Should I devote my energy into setting up my own business and web site or
should I actively pursue an existing agency? Will agencies decline as the
computer age progresses?

I look forward to the discussion and the advise.

Rules for supplying feedback


Jim Pickerell

Your questions are not simple to answer, but here are a few general thoughts.
In addition see my newsletter, Taking Stock, at HREF="//">

but you will have to watch it over time, not just take a one shot look,
if you want to get a thorough understanding of what you should do.

You're discouraged by the time it takes to research, package and mail out
submissions. The questions you need to ask yourself are: (1) Am I making
enough from the sales I do make to justify the amount of time I have to
spend to do the research for all the projects I send out? (2) Are there
reasons why an agency would be able to do it faster and more efficiently
than I can do it or will it take them just as much time?

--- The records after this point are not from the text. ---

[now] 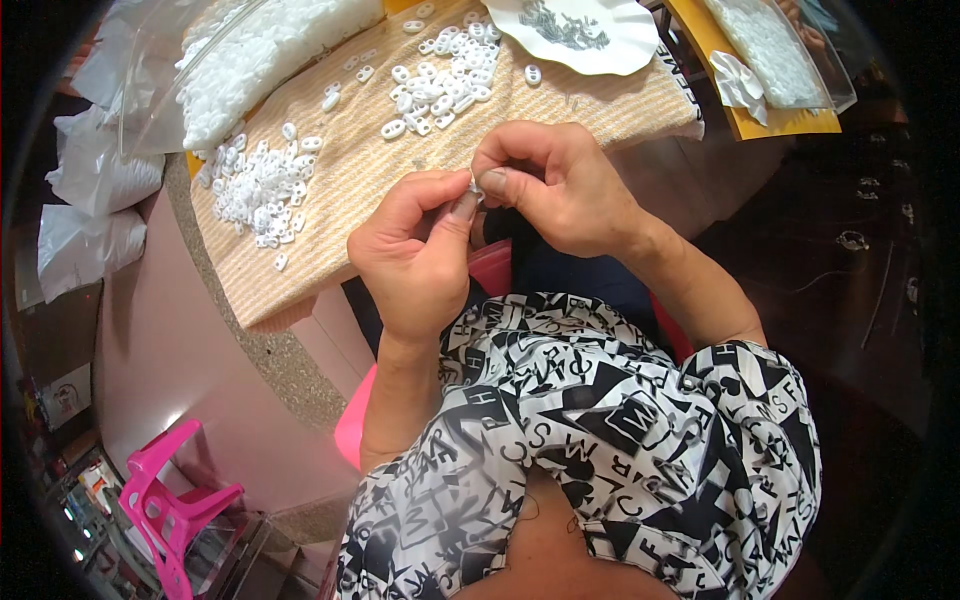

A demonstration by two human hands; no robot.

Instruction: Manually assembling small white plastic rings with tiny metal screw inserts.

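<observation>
Both the left hand (415,250) and the right hand (555,185) pinch one small white piece (476,187) past the table's near edge (300,300), so a slipped fingertip could drop it into the lap.

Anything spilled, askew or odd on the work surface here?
Nothing stands out. Small white plastic pieces lie in loose piles on the woven mat, and both hands, left and right, pinch one small piece between them.

Two hands (480,200), one white plate (640,45), one pink stool (165,505), two heaps of white pieces (260,185).
</observation>
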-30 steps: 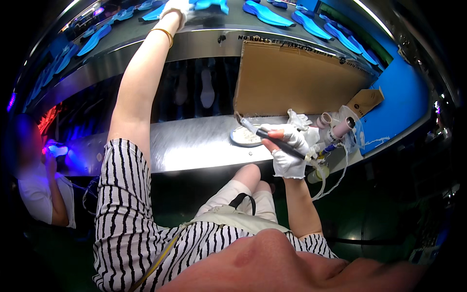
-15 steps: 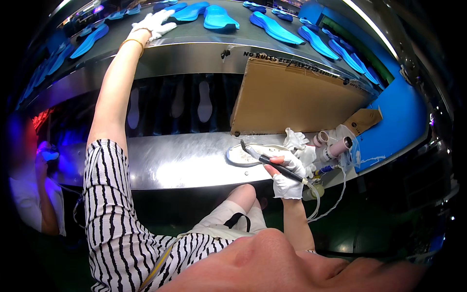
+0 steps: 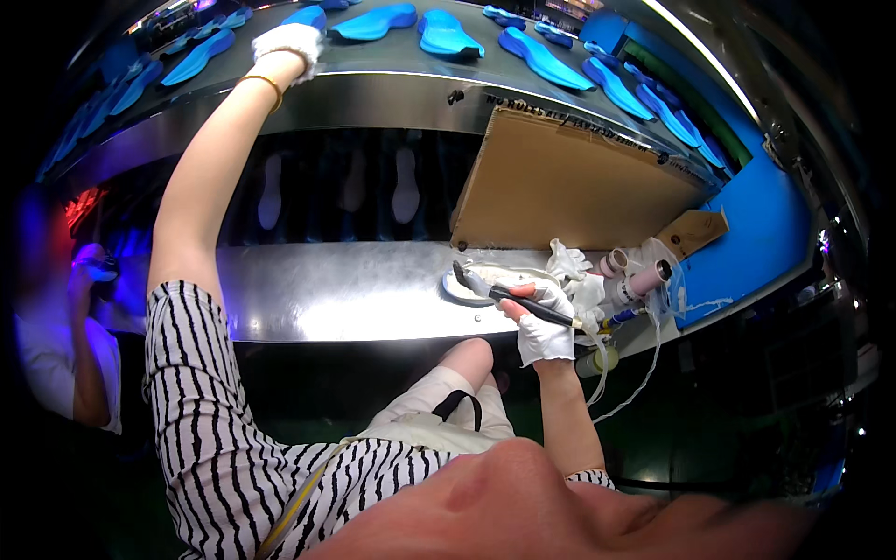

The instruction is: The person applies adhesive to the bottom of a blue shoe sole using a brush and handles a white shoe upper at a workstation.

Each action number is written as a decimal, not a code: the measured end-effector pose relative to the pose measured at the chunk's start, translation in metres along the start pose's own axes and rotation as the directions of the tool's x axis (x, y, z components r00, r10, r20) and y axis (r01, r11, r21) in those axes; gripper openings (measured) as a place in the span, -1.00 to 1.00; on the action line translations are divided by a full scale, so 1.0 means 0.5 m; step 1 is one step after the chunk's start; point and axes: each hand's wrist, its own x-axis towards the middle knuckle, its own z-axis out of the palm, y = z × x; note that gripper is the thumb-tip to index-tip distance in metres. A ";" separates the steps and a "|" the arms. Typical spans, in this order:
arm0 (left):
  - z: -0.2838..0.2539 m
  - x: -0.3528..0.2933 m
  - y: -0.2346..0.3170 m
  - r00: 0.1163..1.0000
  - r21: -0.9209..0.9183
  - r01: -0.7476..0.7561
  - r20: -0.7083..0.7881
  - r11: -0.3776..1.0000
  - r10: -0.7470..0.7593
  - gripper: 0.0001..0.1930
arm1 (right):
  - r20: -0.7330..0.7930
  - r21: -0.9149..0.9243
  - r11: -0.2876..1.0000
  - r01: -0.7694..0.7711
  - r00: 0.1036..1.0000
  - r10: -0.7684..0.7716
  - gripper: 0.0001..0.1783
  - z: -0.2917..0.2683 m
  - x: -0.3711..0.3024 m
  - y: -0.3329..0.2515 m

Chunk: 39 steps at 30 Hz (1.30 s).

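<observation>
Left hand point(image 3: 289, 49) by blue sole point(image 3: 303, 17), can't tell grip. Right hand point(image 3: 548, 332) grip closed round brush point(image 3: 539, 309). Soles point(image 3: 452, 34) done/left: unclear.

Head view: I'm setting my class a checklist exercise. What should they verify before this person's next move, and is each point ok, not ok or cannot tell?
1. Brush secured in the right hand: ok, held by its black handle.
2. Left hand gripping the nearest blue sole-shaped piece: cannot tell; the fingers are hidden.
3. White gloves worn: ok, on both hands, though the right one leaves some skin bare.
4. Brush touching the pale oval item: cannot tell; they overlap in this view.
5. Right end of the metal bench uncluttered: not ok; crumpled white cloth and pink cylinders crowd it.
</observation>
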 end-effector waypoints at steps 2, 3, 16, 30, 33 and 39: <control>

Remember, if you get an agency to accept your work someone is going to have
to put all that work you now have organized in a new file. Then they are
going to have to do same kind of research you do to fulfill requests. Since
they have full time people to work on this, chances are they will be able
to fill more requests than you can. Chances are they will be aware of more
requests than you see. But, will they work on every request that comes to
the agency, or only those that seem likely to be the most productive from
their point of view? Will they send out your images on all requests that
your subject matter might remotely fit, or will they send John's (another
photographer in their stable) because in their judgement his imagery is
better for particular requests and they don't want to overload the client
with too much to choose from? If that happens is that good for you, or not?

Will prospective buyers scan individual sites of prospective photographers
to find images? That is happening now with limited success for the most
photographers, but there are a limited number of sites that a buyer needs
to search.

In my opinion, when there are thousands of individual photographer sites
and no unified system of organization for searching them the buyers will
totally ignore them. There has to be some system to call up images of a
selected type in an organized way. This probably means keywording in a
way that is easily understood by even the casual user. If there are a hundred
different systems none of them will get any attention. Hopefully, there
will be a standard, but at the very least only a few approaches. So far,
nobody is willing to work toward a standard and everyone is trying to do
their own thing.

The only people who have anything working now are a few individual stock
agencies and organizations like PNI and KPX. The only entry to these networks
is through stock agencies. A network that would be open to photographers
directly is needed, but there is no indication that one is likely to appear.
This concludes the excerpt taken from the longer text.